I didn't land a single fish all week, but I still managed to reel in a keeper.


----------



## sharkchum (Feb 10, 2012)

bearwhiz said:


> John, it was a pleasure meeting you this past week. Kind of got me to start pulling out my old surf fishing equipment again. Hope to fish with you soon.


 It was great meeting you to. I hope ya'll get some free time in the near future to come down for the weekend. I can promise ya'll would have a great time.


----------



## Runway (Feb 6, 2005)

Great report SC. I wish I could have been there to help supervise. My daughters upcoming wedding (April 2) is at the top of the priority list. But I promise you this, I have several cigars to share with you as we contemplate life and look forward to the future. Looks like Logan and John are going to be some serious competition on the fishing circuit this year.
Good luck , buddy!


----------



## ToothyAngler (Mar 18, 2015)

Nice report, I think people now days always over look the small time we get to spend with our friends and family


----------



## sharkchum (Feb 10, 2012)

Runway said:


> Great report SC. I wish I could have been there to help supervise. My daughters upcoming wedding (April 2) is at the top of the priority list. But I promise you this, I have several cigars to share with you as we contemplate life and look forward to the future. Looks like Logan and John are going to be some serious competition on the fishing circuit this year.
> Good luck , buddy!


I'm looking forward to it.


----------



## [email protected] (Jan 14, 2005)

Sweet trip! Thanks for the report.


----------



## skinnywaterfishin (Jul 1, 2015)

I see a bunch of smiles...looks like a successful trip to me!


----------



## KRA79 (Feb 14, 2007)

What will it take to get all the weed out of the surf? No more flooding and a boomer tide? It was brutal a couple weekends ago in Bolivar. I am planning on taking my son (3) to Surfside on Friday, we may just be making sandcastles....


----------



## budda (Jan 15, 2006)

Don't know you, but you do understand what fishing is about


----------



## Ozzy one (Jan 7, 2016)

*Sheepshead around??*

Good photos John. Some good size sheepshead there!
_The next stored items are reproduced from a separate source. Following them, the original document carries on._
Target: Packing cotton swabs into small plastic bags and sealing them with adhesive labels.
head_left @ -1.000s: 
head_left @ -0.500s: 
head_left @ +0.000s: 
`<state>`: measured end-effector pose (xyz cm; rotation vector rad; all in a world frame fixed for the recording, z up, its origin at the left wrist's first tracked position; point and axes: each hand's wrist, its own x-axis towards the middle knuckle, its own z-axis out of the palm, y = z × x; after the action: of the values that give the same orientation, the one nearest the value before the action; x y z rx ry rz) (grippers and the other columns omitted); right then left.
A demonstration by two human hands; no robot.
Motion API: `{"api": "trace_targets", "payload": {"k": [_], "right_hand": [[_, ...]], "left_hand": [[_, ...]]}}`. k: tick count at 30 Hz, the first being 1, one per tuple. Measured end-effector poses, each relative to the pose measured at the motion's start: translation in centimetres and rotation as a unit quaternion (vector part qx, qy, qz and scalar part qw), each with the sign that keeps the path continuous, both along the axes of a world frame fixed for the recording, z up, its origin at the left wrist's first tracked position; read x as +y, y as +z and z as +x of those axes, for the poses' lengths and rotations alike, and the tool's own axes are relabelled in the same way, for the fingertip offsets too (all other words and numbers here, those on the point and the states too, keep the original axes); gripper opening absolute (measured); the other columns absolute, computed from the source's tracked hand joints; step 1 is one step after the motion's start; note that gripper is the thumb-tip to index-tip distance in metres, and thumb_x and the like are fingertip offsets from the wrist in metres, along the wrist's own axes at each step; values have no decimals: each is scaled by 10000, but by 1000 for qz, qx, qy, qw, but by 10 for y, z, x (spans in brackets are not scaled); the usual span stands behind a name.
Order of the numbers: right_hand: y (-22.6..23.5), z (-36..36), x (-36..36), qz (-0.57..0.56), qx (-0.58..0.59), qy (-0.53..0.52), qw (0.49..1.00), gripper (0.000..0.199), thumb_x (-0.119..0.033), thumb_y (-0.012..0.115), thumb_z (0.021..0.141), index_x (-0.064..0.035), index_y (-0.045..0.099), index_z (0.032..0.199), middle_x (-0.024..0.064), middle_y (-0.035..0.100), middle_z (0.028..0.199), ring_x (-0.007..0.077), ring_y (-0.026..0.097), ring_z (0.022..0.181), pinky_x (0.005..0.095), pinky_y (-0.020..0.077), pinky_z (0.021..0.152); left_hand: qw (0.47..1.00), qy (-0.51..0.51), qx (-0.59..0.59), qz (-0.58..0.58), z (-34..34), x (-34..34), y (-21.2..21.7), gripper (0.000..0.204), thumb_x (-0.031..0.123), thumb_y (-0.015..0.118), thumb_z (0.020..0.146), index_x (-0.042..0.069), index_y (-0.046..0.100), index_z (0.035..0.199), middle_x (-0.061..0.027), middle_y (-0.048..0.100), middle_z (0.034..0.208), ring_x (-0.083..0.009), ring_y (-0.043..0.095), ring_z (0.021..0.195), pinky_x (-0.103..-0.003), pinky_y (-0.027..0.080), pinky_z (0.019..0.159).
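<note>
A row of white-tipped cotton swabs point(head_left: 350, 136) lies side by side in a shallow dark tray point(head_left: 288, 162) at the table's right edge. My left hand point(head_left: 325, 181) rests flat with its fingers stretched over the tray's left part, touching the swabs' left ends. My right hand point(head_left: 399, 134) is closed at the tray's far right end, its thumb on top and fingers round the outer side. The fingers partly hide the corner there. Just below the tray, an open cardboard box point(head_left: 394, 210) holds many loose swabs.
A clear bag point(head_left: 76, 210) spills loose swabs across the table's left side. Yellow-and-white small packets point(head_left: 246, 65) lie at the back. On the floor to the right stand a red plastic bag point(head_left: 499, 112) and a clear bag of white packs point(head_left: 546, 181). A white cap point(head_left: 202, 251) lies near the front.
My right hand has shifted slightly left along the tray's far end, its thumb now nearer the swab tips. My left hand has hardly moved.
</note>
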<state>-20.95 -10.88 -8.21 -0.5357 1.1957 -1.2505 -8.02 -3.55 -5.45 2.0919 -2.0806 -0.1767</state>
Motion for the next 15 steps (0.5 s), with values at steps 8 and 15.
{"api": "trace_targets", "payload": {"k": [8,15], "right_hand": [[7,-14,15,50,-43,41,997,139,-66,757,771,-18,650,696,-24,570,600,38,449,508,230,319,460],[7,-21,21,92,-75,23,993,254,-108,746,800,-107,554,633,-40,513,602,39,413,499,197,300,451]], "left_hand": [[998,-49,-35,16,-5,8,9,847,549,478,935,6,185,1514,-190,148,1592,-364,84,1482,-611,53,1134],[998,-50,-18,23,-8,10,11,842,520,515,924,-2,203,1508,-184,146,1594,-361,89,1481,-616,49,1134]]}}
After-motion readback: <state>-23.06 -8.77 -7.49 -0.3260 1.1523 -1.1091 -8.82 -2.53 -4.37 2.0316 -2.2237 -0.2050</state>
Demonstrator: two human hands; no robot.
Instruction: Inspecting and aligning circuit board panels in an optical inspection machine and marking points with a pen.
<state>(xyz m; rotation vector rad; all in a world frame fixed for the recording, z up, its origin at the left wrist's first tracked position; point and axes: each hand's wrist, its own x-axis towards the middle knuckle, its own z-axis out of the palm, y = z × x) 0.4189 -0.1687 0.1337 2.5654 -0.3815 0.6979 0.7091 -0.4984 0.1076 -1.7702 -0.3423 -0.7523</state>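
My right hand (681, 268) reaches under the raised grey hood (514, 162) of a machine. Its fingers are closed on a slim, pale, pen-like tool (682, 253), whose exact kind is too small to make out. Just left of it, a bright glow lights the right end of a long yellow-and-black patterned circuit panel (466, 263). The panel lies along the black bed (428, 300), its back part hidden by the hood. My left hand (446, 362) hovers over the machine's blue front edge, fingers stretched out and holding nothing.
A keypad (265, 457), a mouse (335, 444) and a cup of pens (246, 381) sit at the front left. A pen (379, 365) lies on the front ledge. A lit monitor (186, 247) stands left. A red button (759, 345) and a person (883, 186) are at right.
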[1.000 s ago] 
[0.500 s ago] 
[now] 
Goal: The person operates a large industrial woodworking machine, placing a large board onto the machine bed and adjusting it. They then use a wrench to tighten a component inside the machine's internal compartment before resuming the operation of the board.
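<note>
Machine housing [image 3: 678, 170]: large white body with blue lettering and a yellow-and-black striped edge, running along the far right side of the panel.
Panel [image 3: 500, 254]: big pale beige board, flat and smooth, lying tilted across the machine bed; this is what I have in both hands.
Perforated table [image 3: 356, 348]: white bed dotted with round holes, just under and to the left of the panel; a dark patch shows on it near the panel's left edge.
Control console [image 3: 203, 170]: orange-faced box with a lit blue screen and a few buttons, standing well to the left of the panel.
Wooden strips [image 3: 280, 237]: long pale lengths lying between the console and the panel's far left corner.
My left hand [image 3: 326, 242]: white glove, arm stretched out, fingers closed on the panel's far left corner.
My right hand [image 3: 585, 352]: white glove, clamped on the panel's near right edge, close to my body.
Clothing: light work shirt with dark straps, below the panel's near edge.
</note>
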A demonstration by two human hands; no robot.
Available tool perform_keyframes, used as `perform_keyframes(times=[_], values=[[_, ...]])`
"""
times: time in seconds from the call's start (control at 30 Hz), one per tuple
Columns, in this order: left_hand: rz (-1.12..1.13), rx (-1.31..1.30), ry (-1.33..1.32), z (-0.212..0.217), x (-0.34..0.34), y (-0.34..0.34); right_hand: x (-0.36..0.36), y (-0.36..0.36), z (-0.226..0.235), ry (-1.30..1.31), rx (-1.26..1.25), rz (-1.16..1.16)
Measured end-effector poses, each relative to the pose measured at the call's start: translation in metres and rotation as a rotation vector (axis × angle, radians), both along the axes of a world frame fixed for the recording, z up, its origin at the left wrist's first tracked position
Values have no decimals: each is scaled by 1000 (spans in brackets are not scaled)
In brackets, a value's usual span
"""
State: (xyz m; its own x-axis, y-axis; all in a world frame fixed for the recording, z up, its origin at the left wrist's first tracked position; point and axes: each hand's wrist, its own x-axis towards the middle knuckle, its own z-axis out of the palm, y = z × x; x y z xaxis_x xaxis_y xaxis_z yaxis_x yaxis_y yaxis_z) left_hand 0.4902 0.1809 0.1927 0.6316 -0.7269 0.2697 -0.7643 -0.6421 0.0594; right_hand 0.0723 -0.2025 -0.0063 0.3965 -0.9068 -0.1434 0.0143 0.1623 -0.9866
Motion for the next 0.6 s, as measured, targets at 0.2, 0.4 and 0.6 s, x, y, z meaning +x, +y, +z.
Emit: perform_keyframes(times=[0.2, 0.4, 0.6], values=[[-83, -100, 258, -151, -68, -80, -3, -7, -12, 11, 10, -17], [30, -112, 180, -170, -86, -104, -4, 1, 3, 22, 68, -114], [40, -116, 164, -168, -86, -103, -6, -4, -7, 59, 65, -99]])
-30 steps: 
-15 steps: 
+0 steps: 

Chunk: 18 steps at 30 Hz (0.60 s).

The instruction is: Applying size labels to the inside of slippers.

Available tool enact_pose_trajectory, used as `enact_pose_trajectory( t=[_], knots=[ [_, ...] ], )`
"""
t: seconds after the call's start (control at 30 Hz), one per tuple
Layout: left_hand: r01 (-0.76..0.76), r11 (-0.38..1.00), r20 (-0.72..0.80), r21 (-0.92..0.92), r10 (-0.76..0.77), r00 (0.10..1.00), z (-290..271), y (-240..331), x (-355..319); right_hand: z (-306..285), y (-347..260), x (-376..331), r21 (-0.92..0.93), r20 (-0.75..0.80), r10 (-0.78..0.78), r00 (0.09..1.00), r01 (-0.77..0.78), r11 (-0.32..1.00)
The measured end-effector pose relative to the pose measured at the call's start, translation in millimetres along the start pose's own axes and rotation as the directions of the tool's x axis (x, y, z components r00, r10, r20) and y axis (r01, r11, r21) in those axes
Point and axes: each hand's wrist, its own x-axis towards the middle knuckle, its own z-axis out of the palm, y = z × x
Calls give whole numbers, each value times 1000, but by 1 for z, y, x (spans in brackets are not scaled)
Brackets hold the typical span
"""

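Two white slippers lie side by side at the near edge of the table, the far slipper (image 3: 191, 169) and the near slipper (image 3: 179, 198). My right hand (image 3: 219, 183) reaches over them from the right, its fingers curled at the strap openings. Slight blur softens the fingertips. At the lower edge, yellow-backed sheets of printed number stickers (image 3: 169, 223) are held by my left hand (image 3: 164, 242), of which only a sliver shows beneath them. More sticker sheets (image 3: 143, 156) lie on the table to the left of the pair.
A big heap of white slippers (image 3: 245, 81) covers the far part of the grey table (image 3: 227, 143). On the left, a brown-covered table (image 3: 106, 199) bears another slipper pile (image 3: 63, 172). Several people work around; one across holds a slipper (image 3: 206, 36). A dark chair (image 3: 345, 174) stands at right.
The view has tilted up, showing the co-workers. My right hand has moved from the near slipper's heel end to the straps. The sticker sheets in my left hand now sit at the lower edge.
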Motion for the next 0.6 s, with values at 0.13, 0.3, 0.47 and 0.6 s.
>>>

We went down to South Padre and my young fella landed a nice sheepshead in the surf over a bit of gravel / mud bank. They seem to be around at the moment. How long will it last and what do you think is the best approach for finding them?


----------



## longcaster (Apr 13, 2006)

Headed to Sargent this weekend, 
What are they feeding on right now?


----------



## sharkchum (Feb 10, 2012)

longcaster said:


> Headed to Sargent this weekend,
> What are they feeding on right now?


They are still biting on crab and shrimp. We tried bot live and cut mullet and never got a bite.


----------



## KRA79 (Feb 14, 2007)

SC - When you throw shrimp in the surf for reds this time of year is it under a cork or rigged similar to how you'd have a chunk of crab on the bottom?


----------



## sharkchum (Feb 10, 2012)

I use the same rig I use for crab and mullet, but I'm using huge jumbo eating shrimp from the seafood market, not tiny half rotten bait shrimp from the bait camp.

Sent from my SM-G900V using Tapatalk


----------



## ElTiburon (May 1, 2005)

Great pics, and sandbar bait!


----------



## longcaster (Apr 13, 2006)

sharkchum said:


> They are still biting on crab and shrimp. We tried bot live and cut mullet and never got a bite.


Thanks SC, 
I think we are going to head down towards lost lake in the morning, at least go as far as the tide will allow. 
Be in a green Jimmy, flying the colors proudly. :flag::texasflag


----------